Renowned Pakistani-American economist Atif Mian says Imran Khan inherited a bad economy but left it in even worse shape. He said that after the COVID-19 pandemic came to a close, Pakistan again started facing “serious trouble.”
Taking to Twitter right after former Prime Minister Imran Khan was vetoed out of office Saturday night, Atif Mian said, “There’s been zero increase in average income, and Pakistan never got out of the balance of payment (bop) crisis.”
There’s been zero increase in average income, and Pakistan never got out of the balance of payment (bop) crisis
Covid gave temporary respite to bop crisis as oil imports and domestic demand contracted due to pandemic, but with pandemic receding, ?? is back in serious trouble
— Atif Mian (@AtifRMian) April 9, 2022
“Covid gave temporary respite to bop crisis as oil imports and domestic demand contracted due to pandemic, but with pandemic receding, Pakistan is back in serious trouble.”

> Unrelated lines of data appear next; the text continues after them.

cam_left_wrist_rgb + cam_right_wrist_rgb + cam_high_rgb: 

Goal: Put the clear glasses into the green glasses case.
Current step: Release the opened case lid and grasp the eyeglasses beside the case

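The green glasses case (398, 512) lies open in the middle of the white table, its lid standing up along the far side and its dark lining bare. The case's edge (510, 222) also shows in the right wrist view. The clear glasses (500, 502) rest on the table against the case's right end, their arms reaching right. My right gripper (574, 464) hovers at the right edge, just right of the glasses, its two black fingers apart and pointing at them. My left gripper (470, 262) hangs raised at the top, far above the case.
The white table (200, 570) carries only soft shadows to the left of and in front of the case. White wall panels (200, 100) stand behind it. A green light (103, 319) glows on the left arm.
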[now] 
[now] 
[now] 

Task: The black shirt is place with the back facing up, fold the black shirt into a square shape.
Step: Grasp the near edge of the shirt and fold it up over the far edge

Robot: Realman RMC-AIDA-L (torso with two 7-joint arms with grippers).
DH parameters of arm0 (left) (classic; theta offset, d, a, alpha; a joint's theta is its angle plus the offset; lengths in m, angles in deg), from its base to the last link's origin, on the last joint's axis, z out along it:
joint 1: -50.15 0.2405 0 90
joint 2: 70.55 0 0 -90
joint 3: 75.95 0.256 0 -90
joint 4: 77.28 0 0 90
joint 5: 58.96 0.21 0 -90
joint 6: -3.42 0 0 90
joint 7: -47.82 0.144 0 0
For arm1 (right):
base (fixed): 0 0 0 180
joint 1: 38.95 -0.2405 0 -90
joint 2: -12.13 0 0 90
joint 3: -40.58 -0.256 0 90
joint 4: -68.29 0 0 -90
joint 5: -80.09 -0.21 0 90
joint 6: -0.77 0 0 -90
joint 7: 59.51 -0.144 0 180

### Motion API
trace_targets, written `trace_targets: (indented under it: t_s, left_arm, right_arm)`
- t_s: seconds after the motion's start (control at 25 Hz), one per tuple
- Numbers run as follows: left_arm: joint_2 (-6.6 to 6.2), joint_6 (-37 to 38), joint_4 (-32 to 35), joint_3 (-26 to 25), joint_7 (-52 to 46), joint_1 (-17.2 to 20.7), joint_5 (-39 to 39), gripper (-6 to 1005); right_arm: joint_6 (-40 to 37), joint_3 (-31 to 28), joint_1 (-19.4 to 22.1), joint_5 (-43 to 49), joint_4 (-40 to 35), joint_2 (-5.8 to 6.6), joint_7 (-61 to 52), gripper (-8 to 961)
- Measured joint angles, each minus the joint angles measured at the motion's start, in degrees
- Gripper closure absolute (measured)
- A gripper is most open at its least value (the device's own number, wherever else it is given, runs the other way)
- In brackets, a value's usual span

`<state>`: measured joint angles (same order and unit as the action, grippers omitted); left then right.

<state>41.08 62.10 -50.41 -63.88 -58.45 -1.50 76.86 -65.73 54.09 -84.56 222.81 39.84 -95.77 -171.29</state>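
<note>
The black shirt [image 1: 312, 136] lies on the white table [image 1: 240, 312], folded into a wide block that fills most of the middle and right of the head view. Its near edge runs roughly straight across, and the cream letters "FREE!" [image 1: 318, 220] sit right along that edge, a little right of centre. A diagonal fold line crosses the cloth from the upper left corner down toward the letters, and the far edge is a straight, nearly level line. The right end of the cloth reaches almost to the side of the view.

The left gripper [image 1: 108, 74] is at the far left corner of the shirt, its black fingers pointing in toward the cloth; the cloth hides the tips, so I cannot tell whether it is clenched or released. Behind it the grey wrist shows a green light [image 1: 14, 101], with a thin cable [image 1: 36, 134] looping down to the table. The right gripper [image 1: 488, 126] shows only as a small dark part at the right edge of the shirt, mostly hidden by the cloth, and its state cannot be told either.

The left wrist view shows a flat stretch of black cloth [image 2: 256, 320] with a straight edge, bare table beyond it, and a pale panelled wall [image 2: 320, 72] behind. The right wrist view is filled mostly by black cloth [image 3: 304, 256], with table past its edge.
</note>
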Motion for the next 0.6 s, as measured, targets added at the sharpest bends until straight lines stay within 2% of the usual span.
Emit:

He continued on his Twitter thread, saying the PTI government lacked understanding of the economic challenges and it failed in proper planning as well. “The larger failure was an incapacity to understand Pak’s macro challenges. PTI inherited a currency crisis that was already months in motion. Yet the new govt had done no planning. Precious time & reserves were wasted with silly schemes.”
The economist also raised a question on why Pakistan could not emerge out of its balance of payments trouble with a sustainable growth when external adjustment was forced upon the government.

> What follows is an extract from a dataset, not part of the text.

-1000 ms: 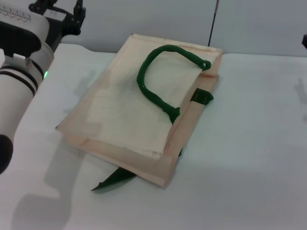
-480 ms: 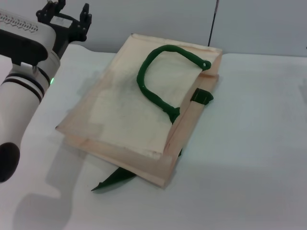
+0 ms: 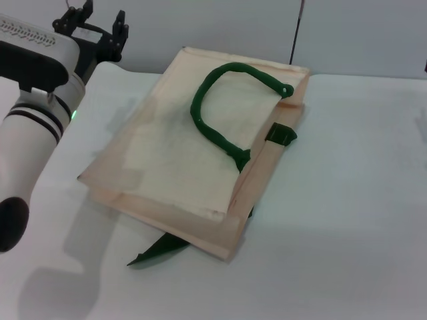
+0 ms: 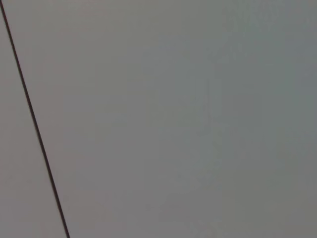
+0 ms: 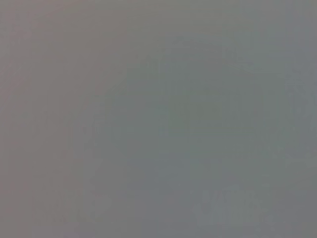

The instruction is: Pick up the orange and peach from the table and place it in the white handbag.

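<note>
**A:** Look at the head view first. Your large flat cream-beige cloth handbag (image 3: 200,157) with the thick dark green loop handle (image 3: 223,107) lies flat on the white bench (image 3: 347,200), a second green strap poking out from under its near edge. Neither the bright orange-red round fruit nor the small pale pink peach shows in any view.

**B:** So where does that leave you in the task?

**A:** I'd judge you're at the end of it, or very near. With no fruit on the visible bench and nothing in either hand, the fruits may well be inside the bag, but the bag's mouth can't be seen into, so that can't be confirmed.

**B:** And your arms?

**A:** Your left hand (image 3: 92,28) is raised at the far left corner of the bench, beside the bag's far edge and apart from it. Its two dark fingers stand apart with nothing between them. Your right hand isn't in the head view at all, and both wrist views show only a blank grey surface, the left one crossed by a thin dark line.

**B:** What does the next move call for?

**A:** Check for the fruits before anything else. If both are in the bag, park the left arm clear. If one lies outside the head view, you'll need to bring the spread hand down over it, close on it, then carry it to the bag's opening.
</note>
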`<state>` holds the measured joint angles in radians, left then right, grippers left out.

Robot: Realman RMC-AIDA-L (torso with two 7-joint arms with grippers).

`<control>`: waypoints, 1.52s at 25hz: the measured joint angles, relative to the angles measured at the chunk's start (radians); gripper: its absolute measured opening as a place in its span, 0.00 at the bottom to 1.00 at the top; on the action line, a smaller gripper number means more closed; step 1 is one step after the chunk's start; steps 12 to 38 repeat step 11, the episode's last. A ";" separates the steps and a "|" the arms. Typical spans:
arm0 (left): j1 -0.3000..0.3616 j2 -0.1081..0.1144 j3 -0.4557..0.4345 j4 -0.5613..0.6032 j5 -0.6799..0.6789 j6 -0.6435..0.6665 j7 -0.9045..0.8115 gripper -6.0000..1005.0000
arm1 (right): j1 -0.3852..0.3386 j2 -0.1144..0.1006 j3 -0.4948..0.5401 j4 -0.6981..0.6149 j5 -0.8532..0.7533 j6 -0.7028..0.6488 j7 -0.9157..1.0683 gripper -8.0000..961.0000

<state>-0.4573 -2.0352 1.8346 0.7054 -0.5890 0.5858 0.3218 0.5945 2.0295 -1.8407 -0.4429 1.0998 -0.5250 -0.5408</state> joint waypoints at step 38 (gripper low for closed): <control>-0.006 0.000 0.000 -0.006 0.000 -0.001 -0.004 0.55 | 0.039 0.000 -0.008 0.028 0.001 0.000 -0.010 0.88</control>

He went on to answer his own question, saying it is because the government went for the usual short cuts, including capital account for speculative portfolio investment, unproductive real estate investment, subsidising an elite-favouring rentier economy and going on foreign begging trips etc.

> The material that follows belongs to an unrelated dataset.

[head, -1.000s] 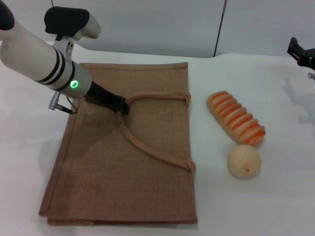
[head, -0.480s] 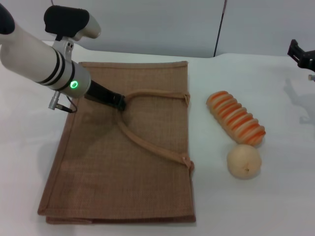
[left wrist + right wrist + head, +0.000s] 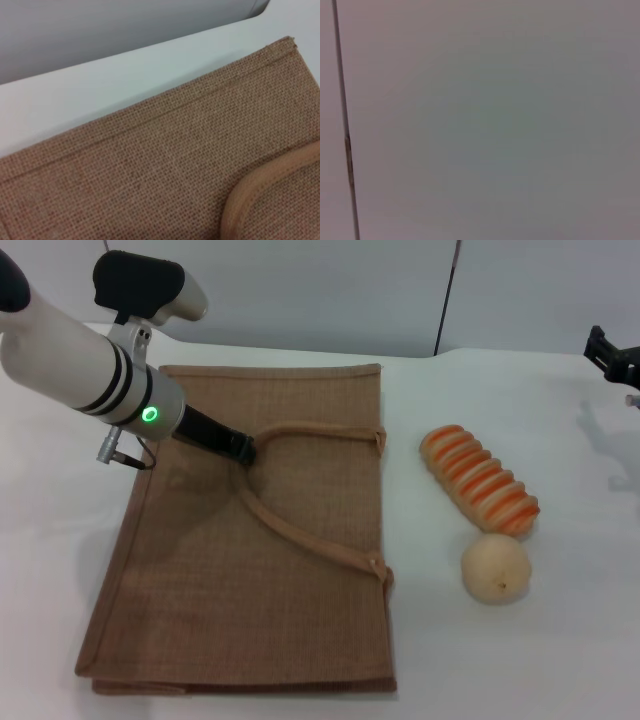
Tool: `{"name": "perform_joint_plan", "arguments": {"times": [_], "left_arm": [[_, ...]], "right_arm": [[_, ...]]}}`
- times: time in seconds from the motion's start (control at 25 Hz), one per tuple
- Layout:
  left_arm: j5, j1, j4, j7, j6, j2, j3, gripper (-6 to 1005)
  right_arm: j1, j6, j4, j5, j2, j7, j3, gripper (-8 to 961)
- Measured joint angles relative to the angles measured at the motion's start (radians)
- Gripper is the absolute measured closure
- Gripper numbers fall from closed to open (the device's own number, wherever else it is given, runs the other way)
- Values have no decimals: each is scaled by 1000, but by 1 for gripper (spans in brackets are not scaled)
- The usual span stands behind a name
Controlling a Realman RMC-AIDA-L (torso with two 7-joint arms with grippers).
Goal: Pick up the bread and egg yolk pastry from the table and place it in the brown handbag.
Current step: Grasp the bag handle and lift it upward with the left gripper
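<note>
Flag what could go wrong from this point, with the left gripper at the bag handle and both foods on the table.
1. The brown handbag lies flat with no visible opening, and the left gripper holds only one strap handle; lifting it may drag the bag rather than open its mouth.
2. The bread and egg yolk pastry look to be touching, so picking one could nudge the other, and the round pastry may roll.
3. The right gripper sits far back at the table's edge, leaving a long reach.
</note>
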Motion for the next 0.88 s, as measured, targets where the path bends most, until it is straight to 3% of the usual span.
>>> {"name": "perform_joint_plan", "arguments": {"times": [0.88], "left_arm": [[-8,5,-4,23,14,2,0,880]], "right_arm": [[8,-3,0,0,0,0,0,74]]}}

Atif also lamented the government should have engineered an ambitious energy-independence policy without which Pakistan cannot have sustainable growth. He added that the step would have required pulling the best renewable energy scientists into the country and giving them discretion and resources.
He stressed growth is a serious business, but instead the government opted for the emotional appeal of a “dam fund”.
It requires building value-chains inside your country, it requires building capacities of your people, your firms, your government, he wrote.
Concluding his comments, Atif hoped that the incoming government will learn from what happened previously and what they themselves have done wrong in their previous tenures.